An IMessage-derived class is simply a message class that implements the IMessage interface. IMessage defines a single method called PopulateMessage(). PopulateMessage() accepts an array of segments and instantiates the equivalent class for each segment. For example, if the current Segment object has a name of UNH, PopulateMessage instantiates a UNH object, populates the appropriate fields with the data element values, and the UNH object gets added to the message class (ORDERS, INVOICE, etc.).
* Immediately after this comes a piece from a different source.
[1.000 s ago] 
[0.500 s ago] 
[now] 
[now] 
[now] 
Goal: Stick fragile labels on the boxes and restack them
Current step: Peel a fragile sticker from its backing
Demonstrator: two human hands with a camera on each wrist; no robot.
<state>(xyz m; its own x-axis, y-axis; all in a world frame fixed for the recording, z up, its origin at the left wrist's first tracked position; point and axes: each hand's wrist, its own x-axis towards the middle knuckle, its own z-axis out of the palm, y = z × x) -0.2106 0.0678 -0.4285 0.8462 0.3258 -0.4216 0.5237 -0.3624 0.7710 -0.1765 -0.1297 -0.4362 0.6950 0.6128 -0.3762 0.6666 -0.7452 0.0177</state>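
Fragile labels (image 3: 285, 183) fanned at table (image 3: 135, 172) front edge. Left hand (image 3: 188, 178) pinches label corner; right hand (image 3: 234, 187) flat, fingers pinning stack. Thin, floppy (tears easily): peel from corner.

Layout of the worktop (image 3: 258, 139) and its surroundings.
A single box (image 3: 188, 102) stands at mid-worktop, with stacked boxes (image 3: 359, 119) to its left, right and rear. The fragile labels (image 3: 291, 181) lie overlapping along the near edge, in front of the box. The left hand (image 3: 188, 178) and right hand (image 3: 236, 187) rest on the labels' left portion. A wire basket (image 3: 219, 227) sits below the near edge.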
As seen in Listing 2, CreateMessageObject() then starts looping over the array of SegmentCollections. It extracts each item in the collection to build up a temporary array of Segment. A reference to this temporary array of segments gets passed to the IMessage-derived object as a parameter of the PopulateMessage() method.

Listing 2

//Loop over segment collections and 
//create as many edi messages.
for(Int32 i = 0; i < sc.Length; i++)
{
    //Using release number (D96A) and 
    //Message Identifier (ORDERS),
    //creates the appropriate class.
    this.messageObject[i] = GetMessageType(mp.releaseNumber, 
                                              mp.identifier);
    
     //Takes each segment from Segment 
     //Collection and creates a general
     //Segment Array to pass into PopulateMessage(...)
     Segment [] tempSegments = new Segment[sc[i].Count];
     Int32 j=0;
     foreach(Segment s in sc[i])
     {tempSegments[j] = s;j++;}

     //Now pass segment array into the 
     //message objects PopulateMessage 
     //routine. Each message object 
     //implements the interface method. 
     try
     {
         this.messageObject[i].PopulateMessage(
                               ref tempSegments);
     }
     catch(Exception e)
     {
        …
     }
     finally
     { 
         tempSegments = null;
     }
}

You may be asking why not just pass an index of the SegmentCollection into PopulateMessage(). The truth is, as you will see in a moment, I left it up to you to decide how to best implement this part of the message class. As stated earlier, each EDI message class implements the IMessage interface which mandates one method, PopulateMessage(). PopulateMethod() accepts an array of Segment that make up a complete, albeit UNH-UNT, EDIFACT message. However, the message class, for example the D96A_INVOIC class, acts as a wrapper around a single message object, INVOIC, consisting of various group objects, containing various segment class objects. Optionally, if you chose to pass PopulateMessage() the array of SegmentCollection, D96A_INVOIC could then instantiate an array of INVOIC objects and populate each one internally. I chose not to do this specifically because I had other requirements. However, implementing it this way keeps it simple in case I need to refractor it in the future.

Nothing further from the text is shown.